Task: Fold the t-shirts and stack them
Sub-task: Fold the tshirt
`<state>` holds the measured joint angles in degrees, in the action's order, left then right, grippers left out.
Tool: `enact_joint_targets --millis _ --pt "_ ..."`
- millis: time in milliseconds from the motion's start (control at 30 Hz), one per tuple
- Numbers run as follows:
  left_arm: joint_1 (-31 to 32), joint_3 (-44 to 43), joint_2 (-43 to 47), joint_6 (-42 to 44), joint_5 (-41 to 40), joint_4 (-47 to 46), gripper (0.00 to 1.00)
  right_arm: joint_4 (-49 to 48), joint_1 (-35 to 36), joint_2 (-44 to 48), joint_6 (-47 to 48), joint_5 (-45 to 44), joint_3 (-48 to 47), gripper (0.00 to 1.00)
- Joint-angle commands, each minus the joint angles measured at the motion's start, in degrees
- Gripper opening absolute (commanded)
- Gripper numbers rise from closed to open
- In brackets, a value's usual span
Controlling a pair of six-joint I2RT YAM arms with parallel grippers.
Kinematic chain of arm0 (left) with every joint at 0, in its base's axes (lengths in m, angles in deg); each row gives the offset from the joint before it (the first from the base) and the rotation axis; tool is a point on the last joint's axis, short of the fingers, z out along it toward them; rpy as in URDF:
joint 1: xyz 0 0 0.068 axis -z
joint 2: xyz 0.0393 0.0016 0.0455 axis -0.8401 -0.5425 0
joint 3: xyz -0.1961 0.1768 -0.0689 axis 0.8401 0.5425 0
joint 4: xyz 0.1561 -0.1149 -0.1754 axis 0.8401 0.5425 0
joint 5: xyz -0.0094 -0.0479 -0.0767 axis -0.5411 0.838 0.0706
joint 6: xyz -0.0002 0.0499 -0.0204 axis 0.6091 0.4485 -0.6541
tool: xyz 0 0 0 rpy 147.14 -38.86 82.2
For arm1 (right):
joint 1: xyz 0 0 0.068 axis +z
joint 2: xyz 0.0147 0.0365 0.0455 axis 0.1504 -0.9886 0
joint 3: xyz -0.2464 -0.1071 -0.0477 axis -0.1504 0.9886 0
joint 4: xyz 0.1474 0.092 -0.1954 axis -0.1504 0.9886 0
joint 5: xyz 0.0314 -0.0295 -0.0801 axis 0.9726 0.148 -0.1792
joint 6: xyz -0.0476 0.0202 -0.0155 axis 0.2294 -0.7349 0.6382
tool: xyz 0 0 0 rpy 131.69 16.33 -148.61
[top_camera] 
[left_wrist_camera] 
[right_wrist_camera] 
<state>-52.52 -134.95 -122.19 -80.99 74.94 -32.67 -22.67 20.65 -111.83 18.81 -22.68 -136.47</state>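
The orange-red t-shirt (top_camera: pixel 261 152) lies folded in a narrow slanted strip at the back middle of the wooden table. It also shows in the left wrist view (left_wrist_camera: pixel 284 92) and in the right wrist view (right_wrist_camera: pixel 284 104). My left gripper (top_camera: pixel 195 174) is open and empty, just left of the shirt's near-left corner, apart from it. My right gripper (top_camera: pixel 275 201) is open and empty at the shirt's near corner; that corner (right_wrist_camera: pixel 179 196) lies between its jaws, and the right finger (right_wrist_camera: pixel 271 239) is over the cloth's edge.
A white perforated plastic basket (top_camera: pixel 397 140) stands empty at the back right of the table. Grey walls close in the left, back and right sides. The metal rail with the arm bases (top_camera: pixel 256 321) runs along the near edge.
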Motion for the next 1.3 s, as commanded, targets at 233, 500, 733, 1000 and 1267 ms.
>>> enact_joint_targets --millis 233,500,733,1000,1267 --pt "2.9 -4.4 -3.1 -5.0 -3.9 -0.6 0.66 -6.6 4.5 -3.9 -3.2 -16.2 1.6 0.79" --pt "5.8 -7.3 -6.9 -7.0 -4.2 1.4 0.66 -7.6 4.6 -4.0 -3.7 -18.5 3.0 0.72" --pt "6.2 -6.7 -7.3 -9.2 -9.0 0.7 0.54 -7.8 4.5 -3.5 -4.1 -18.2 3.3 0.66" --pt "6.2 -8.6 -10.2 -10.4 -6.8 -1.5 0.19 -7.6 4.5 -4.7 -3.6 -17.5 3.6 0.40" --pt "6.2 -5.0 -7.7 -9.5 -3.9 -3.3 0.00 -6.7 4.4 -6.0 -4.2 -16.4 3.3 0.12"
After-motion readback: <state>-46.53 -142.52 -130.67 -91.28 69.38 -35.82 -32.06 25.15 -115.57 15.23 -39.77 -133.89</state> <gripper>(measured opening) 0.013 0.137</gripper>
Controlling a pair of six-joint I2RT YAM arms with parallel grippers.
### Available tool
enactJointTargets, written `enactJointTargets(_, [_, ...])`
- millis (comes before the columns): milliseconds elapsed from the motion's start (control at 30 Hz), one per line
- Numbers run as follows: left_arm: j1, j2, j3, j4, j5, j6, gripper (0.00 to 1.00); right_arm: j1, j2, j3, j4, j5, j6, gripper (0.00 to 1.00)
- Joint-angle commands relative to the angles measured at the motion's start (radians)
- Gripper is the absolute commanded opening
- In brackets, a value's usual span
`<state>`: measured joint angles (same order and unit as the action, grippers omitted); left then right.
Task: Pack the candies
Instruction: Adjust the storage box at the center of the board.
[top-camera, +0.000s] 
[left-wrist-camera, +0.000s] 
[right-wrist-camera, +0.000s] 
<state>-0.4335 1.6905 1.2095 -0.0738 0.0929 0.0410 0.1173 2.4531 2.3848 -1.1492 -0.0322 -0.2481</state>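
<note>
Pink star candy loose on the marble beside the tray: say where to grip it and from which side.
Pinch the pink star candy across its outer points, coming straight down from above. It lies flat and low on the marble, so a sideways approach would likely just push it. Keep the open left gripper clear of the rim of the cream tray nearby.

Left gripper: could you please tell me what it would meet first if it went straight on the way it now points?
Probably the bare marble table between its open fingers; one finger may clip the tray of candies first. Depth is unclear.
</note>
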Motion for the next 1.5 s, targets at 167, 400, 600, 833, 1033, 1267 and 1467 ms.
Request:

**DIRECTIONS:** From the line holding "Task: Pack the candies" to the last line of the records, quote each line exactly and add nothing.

**SOLUTION BELOW:**
Task: Pack the candies
Instruction: Adjust the storage box at the center of the board.
[top-camera, +0.000s] 
[left-wrist-camera, +0.000s] 
[right-wrist-camera, +0.000s] 
<state>-0.4335 1.6905 1.2095 -0.0738 0.0929 0.0410 0.1173 2.4531 2.3848 -1.1492 -0.0322 -0.2481</state>
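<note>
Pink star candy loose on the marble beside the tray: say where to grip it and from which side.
Pinch the pink star candy across its outer points, coming straight down from above. It lies flat and low on the marble, so a sideways approach would likely just push it. Keep the open left gripper clear of the rim of the cream tray nearby.

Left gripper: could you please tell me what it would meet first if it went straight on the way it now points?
Probably the bare marble table between its open fingers; one finger may clip the tray of candies first. Depth is unclear.
</note>
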Motion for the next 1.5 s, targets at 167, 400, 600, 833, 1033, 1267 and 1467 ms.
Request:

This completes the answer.